### WORK TASK:
Images in the data are to be skipped, while every line is restated exactly as written.

### PROVIDED MATERIAL:
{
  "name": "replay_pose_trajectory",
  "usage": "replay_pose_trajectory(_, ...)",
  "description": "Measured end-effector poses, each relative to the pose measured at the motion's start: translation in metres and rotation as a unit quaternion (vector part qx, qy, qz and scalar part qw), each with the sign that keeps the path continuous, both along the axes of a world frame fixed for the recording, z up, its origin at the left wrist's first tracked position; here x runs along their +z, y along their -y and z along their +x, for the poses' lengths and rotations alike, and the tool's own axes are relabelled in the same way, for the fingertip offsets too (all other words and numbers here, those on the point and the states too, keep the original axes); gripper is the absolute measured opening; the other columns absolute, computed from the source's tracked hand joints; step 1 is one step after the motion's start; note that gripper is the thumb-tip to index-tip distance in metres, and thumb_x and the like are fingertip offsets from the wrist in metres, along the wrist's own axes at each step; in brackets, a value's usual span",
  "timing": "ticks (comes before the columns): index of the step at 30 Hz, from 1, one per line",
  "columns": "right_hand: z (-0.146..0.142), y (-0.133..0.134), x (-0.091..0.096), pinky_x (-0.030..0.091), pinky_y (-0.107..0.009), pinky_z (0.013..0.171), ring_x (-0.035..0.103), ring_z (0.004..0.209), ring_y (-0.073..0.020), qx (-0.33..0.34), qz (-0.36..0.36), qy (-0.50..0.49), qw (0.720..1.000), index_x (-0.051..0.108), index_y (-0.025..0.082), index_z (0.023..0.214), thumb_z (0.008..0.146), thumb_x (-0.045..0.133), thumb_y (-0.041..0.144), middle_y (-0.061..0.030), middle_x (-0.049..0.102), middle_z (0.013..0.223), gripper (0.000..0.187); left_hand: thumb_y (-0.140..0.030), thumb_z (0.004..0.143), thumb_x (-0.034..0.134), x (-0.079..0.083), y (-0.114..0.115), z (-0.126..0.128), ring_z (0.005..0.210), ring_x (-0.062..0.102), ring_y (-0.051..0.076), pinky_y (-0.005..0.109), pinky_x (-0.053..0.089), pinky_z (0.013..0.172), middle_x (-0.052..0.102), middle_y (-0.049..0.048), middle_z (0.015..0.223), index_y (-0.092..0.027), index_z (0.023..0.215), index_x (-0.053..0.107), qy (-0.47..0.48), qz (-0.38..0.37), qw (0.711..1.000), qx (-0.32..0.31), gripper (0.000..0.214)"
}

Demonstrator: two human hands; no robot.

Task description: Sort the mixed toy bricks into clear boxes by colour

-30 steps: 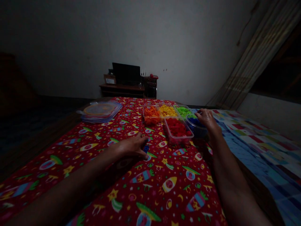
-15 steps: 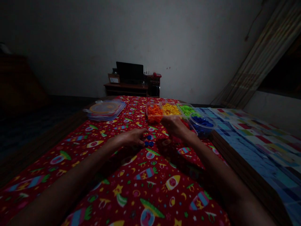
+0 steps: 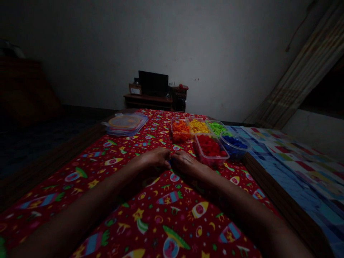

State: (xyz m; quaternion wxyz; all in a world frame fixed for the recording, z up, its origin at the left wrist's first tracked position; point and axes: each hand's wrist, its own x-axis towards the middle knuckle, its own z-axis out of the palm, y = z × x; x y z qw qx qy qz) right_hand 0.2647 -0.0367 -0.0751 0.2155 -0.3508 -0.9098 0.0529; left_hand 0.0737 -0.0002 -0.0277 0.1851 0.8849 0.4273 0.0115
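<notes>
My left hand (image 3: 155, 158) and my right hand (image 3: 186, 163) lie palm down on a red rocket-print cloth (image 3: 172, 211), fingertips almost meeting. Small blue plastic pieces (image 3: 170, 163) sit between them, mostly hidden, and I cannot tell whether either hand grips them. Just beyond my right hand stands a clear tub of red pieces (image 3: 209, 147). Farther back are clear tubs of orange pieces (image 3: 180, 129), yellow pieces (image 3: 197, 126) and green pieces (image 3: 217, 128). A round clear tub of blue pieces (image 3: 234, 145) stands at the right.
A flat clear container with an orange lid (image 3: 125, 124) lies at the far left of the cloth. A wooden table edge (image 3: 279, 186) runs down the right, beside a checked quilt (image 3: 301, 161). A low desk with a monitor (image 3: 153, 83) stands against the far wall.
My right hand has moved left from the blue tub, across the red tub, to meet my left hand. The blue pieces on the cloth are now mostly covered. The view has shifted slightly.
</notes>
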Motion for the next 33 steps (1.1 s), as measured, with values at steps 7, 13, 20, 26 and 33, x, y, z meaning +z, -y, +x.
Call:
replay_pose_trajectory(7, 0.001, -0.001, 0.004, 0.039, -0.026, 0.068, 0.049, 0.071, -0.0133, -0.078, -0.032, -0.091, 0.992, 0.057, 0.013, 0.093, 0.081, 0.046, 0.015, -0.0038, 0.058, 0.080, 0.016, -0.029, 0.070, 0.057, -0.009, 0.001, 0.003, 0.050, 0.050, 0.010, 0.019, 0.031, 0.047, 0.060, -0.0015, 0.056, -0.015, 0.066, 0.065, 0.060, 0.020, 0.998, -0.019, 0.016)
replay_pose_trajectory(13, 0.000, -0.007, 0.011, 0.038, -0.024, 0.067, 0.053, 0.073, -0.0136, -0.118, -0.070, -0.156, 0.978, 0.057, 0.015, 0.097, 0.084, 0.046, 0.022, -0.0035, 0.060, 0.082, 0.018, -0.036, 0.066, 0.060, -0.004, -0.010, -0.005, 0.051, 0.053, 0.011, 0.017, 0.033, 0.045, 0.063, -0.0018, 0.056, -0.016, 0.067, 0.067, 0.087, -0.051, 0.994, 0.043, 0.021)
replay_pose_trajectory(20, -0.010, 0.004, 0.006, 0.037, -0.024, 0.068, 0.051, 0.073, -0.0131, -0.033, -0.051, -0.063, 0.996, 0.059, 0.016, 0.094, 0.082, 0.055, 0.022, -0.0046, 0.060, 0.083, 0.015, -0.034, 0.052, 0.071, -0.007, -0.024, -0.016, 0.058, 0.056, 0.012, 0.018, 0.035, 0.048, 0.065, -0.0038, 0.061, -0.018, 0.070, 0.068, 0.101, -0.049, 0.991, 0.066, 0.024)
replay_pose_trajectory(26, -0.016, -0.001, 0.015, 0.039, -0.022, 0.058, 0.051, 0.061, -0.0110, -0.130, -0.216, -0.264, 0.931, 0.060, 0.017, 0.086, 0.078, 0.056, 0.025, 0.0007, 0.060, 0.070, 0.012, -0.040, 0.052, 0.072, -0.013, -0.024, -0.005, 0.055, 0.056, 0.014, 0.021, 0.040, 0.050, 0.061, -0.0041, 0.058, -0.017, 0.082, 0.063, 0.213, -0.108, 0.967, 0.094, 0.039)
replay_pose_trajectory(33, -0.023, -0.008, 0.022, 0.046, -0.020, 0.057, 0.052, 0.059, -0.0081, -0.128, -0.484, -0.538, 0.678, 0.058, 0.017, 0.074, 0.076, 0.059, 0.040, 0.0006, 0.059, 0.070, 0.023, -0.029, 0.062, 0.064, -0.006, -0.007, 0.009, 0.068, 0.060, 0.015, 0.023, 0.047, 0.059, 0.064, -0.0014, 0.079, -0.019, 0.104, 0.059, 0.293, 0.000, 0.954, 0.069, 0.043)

### ANSWER SECTION:
{
  "name": "replay_pose_trajectory",
  "usage": "replay_pose_trajectory(_, ...)",
  "description": "Measured end-effector poses, each relative to the pose measured at the motion's start: translation in metres and rotation as a unit quaternion (vector part qx, qy, qz and scalar part qw), each with the sign that keeps the path continuous, both along the axes of a world frame fixed for the recording, z up, its origin at the left wrist's first tracked position; here x runs along their +z, y along their -y and z along their +x, for the poses' lengths and rotations alike, and the tool's own axes are relabelled in the same way, for the fingertip offsets too (all other words and numbers here, those on the point and the states too, keep the original axes); gripper is the absolute measured opening; the other columns absolute, computed from the source's tracked hand joints; step 1 is one step after the motion's start; note that gripper is the thumb-tip to index-tip distance in metres, and thumb_x and the like are fingertip offsets from the wrist in metres, along the wrist's own axes at each step; in brackets, a value's usual span",
  "timing": "ticks (comes before the columns): index of the step at 30 Hz, from 1, one per line",
  "columns": "right_hand: z (-0.146..0.142), y (-0.133..0.134), x (-0.091..0.096), pinky_x (-0.030..0.091), pinky_y (-0.107..0.009), pinky_z (0.013..0.171), ring_x (-0.035..0.103), ring_z (0.004..0.209), ring_y (-0.073..0.020), qx (-0.33..0.34), qz (-0.36..0.36), qy (-0.50..0.49), qw (0.720..1.000), index_x (-0.051..0.108), index_y (-0.025..0.082), index_z (0.023..0.214), thumb_z (0.008..0.146), thumb_x (-0.045..0.133), thumb_y (-0.041..0.144), middle_y (-0.061..0.030), middle_x (-0.049..0.102), middle_z (0.013..0.223), gripper (0.000..0.187); left_hand: thumb_y (-0.140..0.030), thumb_z (0.004..0.143), thumb_x (-0.034..0.134), x (-0.079..0.083), y (-0.114..0.115), z (-0.126..0.128), ring_z (0.005..0.210), ring_x (-0.062..0.102), ring_y (-0.051..0.076), pinky_y (-0.005..0.109), pinky_x (-0.053..0.089), pinky_z (0.013..0.172), middle_x (-0.052..0.102), middle_y (-0.049..0.048), middle_z (0.015..0.223), index_y (-0.092..0.027), index_z (0.023..0.215), index_x (-0.053..0.107), qy (-0.47..0.48), qz (-0.38..0.37), qw (0.711..1.000), qx (-0.32..0.31), gripper (0.000..0.214)"
}

Demonstrator: two human hands; no robot.

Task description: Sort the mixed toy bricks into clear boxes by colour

-30 steps: 
-15 steps: 
+0 steps: 

State: (xyz m; quaternion wxyz; all in a world frame fixed for the recording, z up, its origin at the left wrist's first tracked position; point and axes: each hand's wrist, its own x-axis towards the middle knuckle, its own z-axis out of the palm, y = z × x; x y z qw qx qy qz) right_hand 0.2647 -0.0367 -0.0751 0.2155 -0.3508 -0.9098 0.0529; left_hand 0.0737 -0.0002 -0.0277 0.1851 0.8849 0.4273 0.0115
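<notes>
My left hand (image 3: 155, 158) and my right hand (image 3: 186, 163) lie palm down on a red rocket-print cloth (image 3: 172, 211), fingertips almost meeting. Small blue plastic pieces (image 3: 170, 163) sit between them, mostly hidden, and I cannot tell whether either hand grips them. Just beyond my right hand stands a clear tub of red pieces (image 3: 209, 147). Farther back are clear tubs of orange pieces (image 3: 180, 129), yellow pieces (image 3: 197, 126) and green pieces (image 3: 217, 128). A round clear tub of blue pieces (image 3: 234, 145) stands at the right.
A flat clear container with an orange lid (image 3: 125, 124) lies at the far left of the cloth. A wooden table edge (image 3: 279, 186) runs down the right, beside a checked quilt (image 3: 301, 161). A low desk with a monitor (image 3: 153, 83) stands against the far wall.
My right hand has moved left from the blue tub, across the red tub, to meet my left hand. The blue pieces on the cloth are now mostly covered. The view has shifted slightly.
</notes>
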Motion for the next 33 steps (1.1 s), as measured, with values at steps 7, 13, 20, 26 and 33, x, y, z meaning +z, -y, +x.
Call:
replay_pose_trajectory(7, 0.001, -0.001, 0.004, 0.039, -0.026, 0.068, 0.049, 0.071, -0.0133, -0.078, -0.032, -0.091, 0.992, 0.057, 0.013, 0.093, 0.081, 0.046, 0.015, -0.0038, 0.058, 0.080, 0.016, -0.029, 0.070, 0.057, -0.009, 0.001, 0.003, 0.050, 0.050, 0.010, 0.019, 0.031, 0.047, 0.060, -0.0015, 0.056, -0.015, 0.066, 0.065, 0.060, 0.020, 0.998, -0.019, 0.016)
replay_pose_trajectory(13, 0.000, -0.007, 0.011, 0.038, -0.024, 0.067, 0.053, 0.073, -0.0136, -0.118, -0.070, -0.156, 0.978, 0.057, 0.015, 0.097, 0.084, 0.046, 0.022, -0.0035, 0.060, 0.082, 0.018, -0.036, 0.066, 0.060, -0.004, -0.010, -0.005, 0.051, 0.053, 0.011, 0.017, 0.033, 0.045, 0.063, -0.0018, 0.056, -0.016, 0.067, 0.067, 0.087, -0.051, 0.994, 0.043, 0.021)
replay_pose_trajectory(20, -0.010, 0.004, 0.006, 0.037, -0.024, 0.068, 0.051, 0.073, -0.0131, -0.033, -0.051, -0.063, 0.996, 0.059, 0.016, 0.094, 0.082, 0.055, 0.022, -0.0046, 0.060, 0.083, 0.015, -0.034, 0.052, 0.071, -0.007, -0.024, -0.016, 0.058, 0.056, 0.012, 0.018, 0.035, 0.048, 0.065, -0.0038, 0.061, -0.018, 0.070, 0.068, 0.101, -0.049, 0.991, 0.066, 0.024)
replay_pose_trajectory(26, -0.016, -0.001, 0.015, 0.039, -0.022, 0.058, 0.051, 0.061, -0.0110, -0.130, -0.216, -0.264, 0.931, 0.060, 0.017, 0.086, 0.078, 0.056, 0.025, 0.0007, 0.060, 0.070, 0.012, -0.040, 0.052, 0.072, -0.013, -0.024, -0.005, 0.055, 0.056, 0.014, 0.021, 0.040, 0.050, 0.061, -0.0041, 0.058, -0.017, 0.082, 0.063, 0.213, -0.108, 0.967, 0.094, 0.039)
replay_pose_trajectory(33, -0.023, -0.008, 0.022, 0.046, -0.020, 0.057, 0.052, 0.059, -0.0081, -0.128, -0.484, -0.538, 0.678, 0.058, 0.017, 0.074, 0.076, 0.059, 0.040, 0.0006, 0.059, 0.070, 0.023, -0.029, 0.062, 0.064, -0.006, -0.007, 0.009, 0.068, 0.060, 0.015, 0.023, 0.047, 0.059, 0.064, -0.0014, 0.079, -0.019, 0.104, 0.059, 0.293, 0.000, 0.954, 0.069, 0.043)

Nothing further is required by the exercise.